如何将对话数据分解为成对的 (Context , Response) [英] How to break conversation data into pairs of (Context , Response)

查看:21
本文介绍了如何将对话数据分解为成对的 (Context , Response)的处理方法,对大家解决问题具有一定的参考价值,需要的朋友们下面随着小编来一起学习吧!

问题描述

我正在使用 Gensim Doc2Vec 模型,尝试对客户支持对话的部分内容进行聚类.我的目标是向支持团队提供自动回复建议.

I'm using Gensim Doc2Vec model, trying to cluster portions of a customer support conversations. My goal is to give the support team an auto response suggestions.

图 1: 显示了一个示例对话,其中用户问题在下一个对话行中得到回答,从而可以轻松提取数据:

Figure 1: shows a sample conversations where the user question is answered in the next conversation line, making it easy to extract the data:

在对话中应该建议你好"我们的办公室位于纽约"

图 2: 描述了一个问题和答案不同步的对话

Figure 2: describes a conversation where the questions and answers are not in sync

在对话中应该建议你好"我们的办公室位于纽约"

图 3: 描述了一个对话,其中答案的上下文随着时间的推移而构建,并且出于分类目的(我假设)一些行是多余的.

Figure 3: describes a conversation where the context for the answer is built over time, and for classification purpose (I'm assuming) some of the lines are redundant.

在对话中这里是免费试用帐户的链接"应该被建议

during the conversation "here is a link for the free trial account" should be suggested

我的每条对话行都有以下数据(简化版):
谁写的线路(用户或代理),文本,时间戳

I have the following data per conversation line (simplified):
who wrote the line (user or agent), text, time stamp

我正在使用以下代码来训练我的模型:

I'm using the following code to train my model:

from gensim.models import Doc2Vec
from gensim.models.doc2vec import TaggedLineDocument
import datetime

print('Creating documents',datetime.datetime.now().time())
context = TaggedLineDocument('./test_data/context.csv')

print('Building model',datetime.datetime.now().time())

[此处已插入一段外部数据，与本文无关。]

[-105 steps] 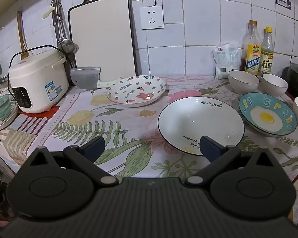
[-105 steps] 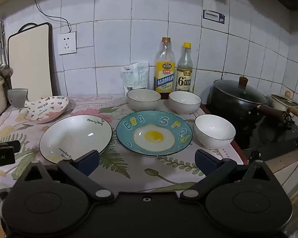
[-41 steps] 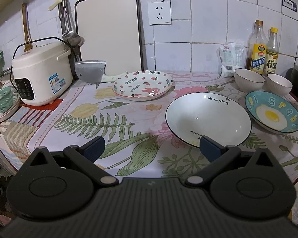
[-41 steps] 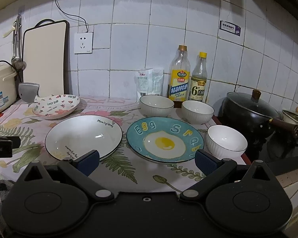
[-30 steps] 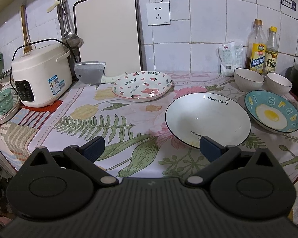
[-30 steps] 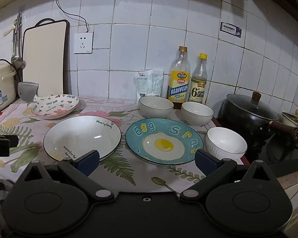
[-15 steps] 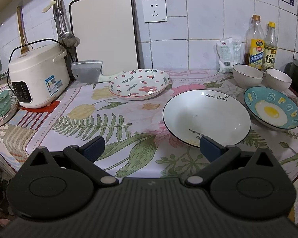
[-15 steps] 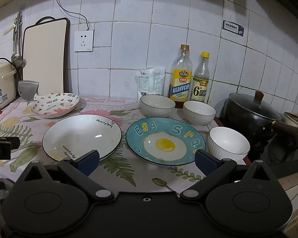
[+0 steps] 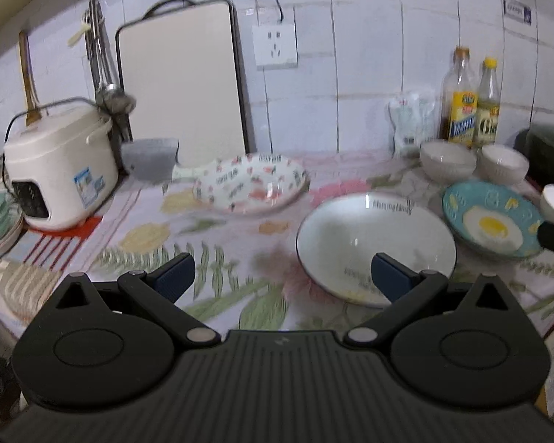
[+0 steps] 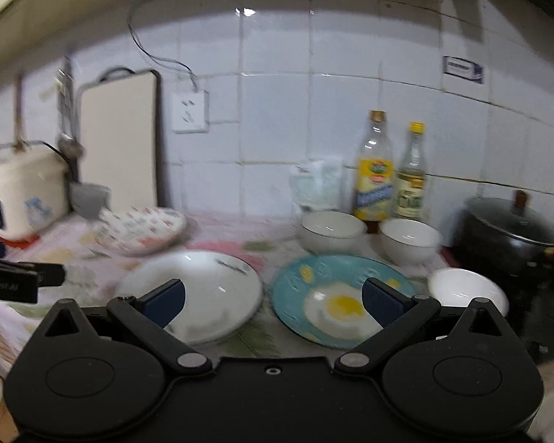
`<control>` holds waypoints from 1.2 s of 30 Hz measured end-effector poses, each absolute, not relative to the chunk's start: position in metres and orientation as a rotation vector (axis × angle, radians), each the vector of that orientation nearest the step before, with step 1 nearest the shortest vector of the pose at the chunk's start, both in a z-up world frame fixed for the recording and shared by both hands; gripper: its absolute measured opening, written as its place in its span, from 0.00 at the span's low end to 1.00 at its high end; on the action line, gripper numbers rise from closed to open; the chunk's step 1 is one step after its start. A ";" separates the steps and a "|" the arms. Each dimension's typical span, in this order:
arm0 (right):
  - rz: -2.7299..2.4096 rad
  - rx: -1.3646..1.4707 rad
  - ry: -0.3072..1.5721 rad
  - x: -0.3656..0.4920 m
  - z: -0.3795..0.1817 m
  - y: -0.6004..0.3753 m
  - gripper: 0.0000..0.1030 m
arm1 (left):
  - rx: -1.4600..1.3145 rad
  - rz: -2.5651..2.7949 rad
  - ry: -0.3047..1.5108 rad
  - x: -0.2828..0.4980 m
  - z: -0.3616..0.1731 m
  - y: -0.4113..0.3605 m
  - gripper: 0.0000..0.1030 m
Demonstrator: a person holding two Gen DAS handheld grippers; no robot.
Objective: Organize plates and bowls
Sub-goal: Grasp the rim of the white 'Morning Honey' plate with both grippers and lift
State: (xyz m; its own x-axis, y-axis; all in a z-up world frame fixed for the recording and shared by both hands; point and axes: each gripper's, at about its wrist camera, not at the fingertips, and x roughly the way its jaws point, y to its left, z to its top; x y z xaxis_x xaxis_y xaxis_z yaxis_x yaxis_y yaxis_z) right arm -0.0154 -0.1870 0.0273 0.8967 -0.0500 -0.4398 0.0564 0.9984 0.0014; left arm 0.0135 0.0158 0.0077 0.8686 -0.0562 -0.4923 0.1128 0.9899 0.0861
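My left claw (image 9: 282,275) is wide open and holds nothing; its right finger is seen in front of the near rim of the white plate (image 9: 351,236), and I cannot tell if it touches. My right claw (image 10: 273,301) is also wide open and has nothing between the fingers; it hangs in front of the white plate (image 10: 210,295) and the egg plate (image 10: 314,291). These two plates lie side by side on the floral cloth (image 9: 210,258), the white one to the left, both with no food in them. Just right of the egg plate stands a small white bowl (image 10: 465,288), which looks empty. Further back are two more bowls (image 10: 330,230) next to each other, and their inside shows nothing. On the left, further from me, the strawberry plate (image 9: 251,182) rests alone, well apart from the others, and near it lies a cleaver (image 9: 149,158). At the far left stands the rice cooker (image 9: 59,170), lid closed. Against the tiled wall lean a cutting board (image 9: 183,81), a white bag (image 10: 317,184) and two bottles (image 10: 375,173); the yellow-labelled one is partly filled. At the right is a black pot (image 10: 506,229) with its lid on. The pictures are a little blurred.
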 end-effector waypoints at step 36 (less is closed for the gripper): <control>0.113 0.260 0.788 0.108 -0.078 -0.196 0.35 | -0.156 -0.294 0.838 0.143 -0.095 0.017 0.25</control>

model = Doc2Vec(context,size = 200, window = 10, min_count = 10, workers=4)
print('Training...',datetime.datetime.now().time())

for epoch in range(10):
    print('Run number :',epoch)
    model.train(context)

model.save('./test_data/model')

:我应该如何构建我的训练数据以及可以应用哪些启发式方法来从原始数据中提取它?

Q: How should I structure my training data and what heuristics could be applied in order to extract it from the raw data?

推荐答案

为了训练模型,我会从连接连续的消息序列开始.我会做的是,使用时间戳,连接消息,而没有来自其他实体的任何消息.

To train a model I would start by concatenating consecutive sequences of messages. What I would do is, using the timestamps, concatenate the messages without any message in between from the other entity.

例如:

Hello
I have a problem
I cannot install software X
                                       Hi
                                       What error do you get?

应该是:

Hello I have a problem I cannot install software X
                                       Hi What error do you get?

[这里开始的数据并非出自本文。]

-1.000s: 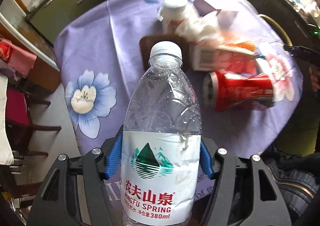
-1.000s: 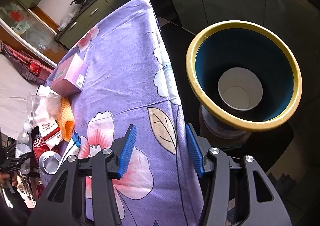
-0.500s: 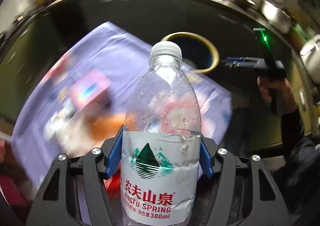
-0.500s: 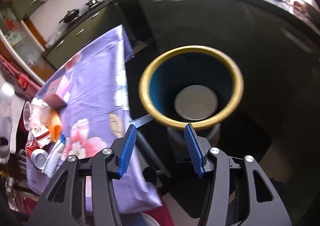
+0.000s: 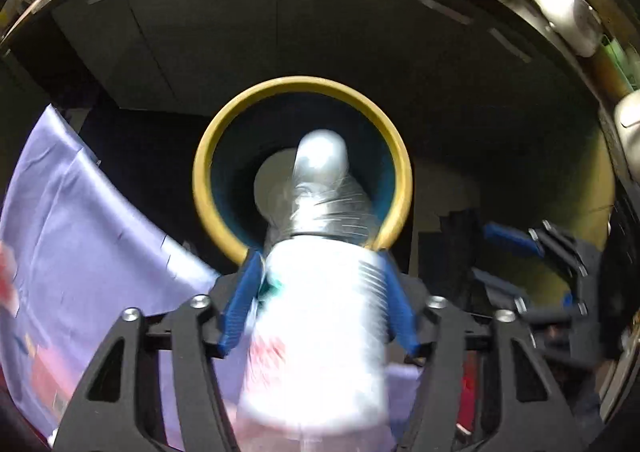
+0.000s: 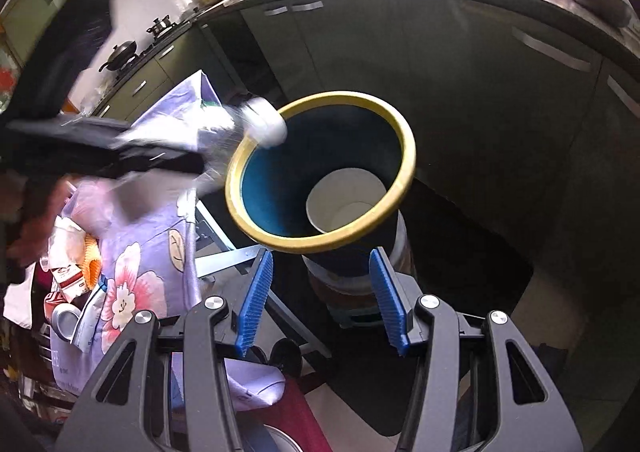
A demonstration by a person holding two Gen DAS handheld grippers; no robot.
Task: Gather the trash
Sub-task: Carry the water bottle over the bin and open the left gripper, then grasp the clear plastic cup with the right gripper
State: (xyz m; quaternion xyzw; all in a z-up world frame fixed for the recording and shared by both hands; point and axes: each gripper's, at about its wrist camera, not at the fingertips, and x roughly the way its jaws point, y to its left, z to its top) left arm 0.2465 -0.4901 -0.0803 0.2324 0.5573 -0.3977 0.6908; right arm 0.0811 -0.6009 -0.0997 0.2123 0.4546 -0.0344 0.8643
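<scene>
A clear water bottle (image 5: 320, 312) with a white label sits between the blue pads of my left gripper (image 5: 320, 258). Its jaws are closing and the bottle is blurred. Its cap (image 5: 322, 156) points into the yellow-rimmed blue bin (image 5: 208, 156), which has a white paper cup (image 5: 268, 188) at the bottom. The right wrist view shows the bottle (image 6: 224, 128) with its cap at the bin's (image 6: 408, 156) left rim, and the cup (image 6: 344, 200) inside. My right gripper (image 6: 320, 254) stands open and empty, just short of the bin.
A table under a purple flowered cloth (image 6: 132, 252) stands left of the bin. On it lie a red can (image 6: 60, 312), a red-and-white box (image 6: 68, 276) and crumpled wrappers (image 6: 68, 232). Dark cabinets (image 6: 480, 92) run behind the bin. The bin rests on a low stand (image 6: 356, 292).
My left gripper has swung with the bottle from over the table to the bin's mouth. The right gripper has drawn back, so the bin now sits centred ahead of it.
</scene>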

然后我会用这种格式的句子训练一个模型.我会这样做,因为我假设对话在来自实体的交互之间始终具有单一主题".在那种情况下,建议一条消息 Hi What error do you get? 完全没问题.

Then I would train a model with sentences in that format. I would do that because I am assuming that the conversations have a "single topic" all the time between interactions from the entities. And in that scenario suggesting a single message Hi What error do you get? would be totally fine.

另外,看看数据.如果用户的问题通常是单句(如示例中所示),则句子检测可能会有很大帮助.在这种情况下,我会对连接的字符串应用句子检测(nltk 可以是一个选项)并且只使用单句问题进行训练.这样,您可以在以减小数据集大小为代价训练模型时避免不同步问题.

Also, take a look at the data. If the questions from the users are usually single-sentenced (as in the examples) sentence detection could help a lot. In that case I would apply sentence detection on the concatenated strings (nltk could be an option) and use only single-sentenced questions for training. That way you can avoid the out-of-sync problem when training the model at the price of reducing the size of the dataset.

另一方面,我真的会考虑从一个非常简单的方法开始.例如,您可以通过 tf-idf 对问题进行评分,为了获得建议,您可以采用数据集中最相似的问题,并使用一些指标(例如余弦相似度)并建议该问题的答案.这在带有上下文信息的句子中表现非常糟糕(例如 你是怎么做的?),但在像 你在哪里?这样的句子中表现很好.

On the other hand, I would really consider to start with a very simple method. For example you could score questions by tf-idf and, to get a suggestion, you can take the most similar question in your dataset wrt some metric (e.g. cosine similarity) and suggest the answer for that question. That will perform very bad in sentences with context information (e.g. how do you do it?) but can perform well in sentences like where are you based?.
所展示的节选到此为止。